EXERCISE OBJECTIVE:
Lines from the one containing "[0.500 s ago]" through the end of the data below are to be transcribed exactly; leave out all others.

-=-=-=-=-

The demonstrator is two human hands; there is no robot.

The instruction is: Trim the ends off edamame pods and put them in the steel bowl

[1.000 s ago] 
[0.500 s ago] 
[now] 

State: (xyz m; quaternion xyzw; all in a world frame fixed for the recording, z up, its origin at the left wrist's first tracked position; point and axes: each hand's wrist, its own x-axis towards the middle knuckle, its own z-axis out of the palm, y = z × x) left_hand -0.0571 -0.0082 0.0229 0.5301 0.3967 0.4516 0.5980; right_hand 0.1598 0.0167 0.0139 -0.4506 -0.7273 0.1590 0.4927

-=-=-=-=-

SOLUTION FOR THIS TASK:
[0.500 s ago] 
[now] 

State: (xyz m; quaternion xyzw; all in a world frame fixed for the recording, z up, its origin at the left wrist's first tracked position; point and axes: each hand's wrist, its own x-axis towards the middle knuckle, its own z-axis out of the palm, y = z × x) left_hand -0.0571 -0.0082 0.0229 0.5301 0.3967 0.4516 0.5980; right_hand 0.1598 0.0167 0.0139 -0.4506 -0.7273 0.1590 0.4927

This answer is now finished.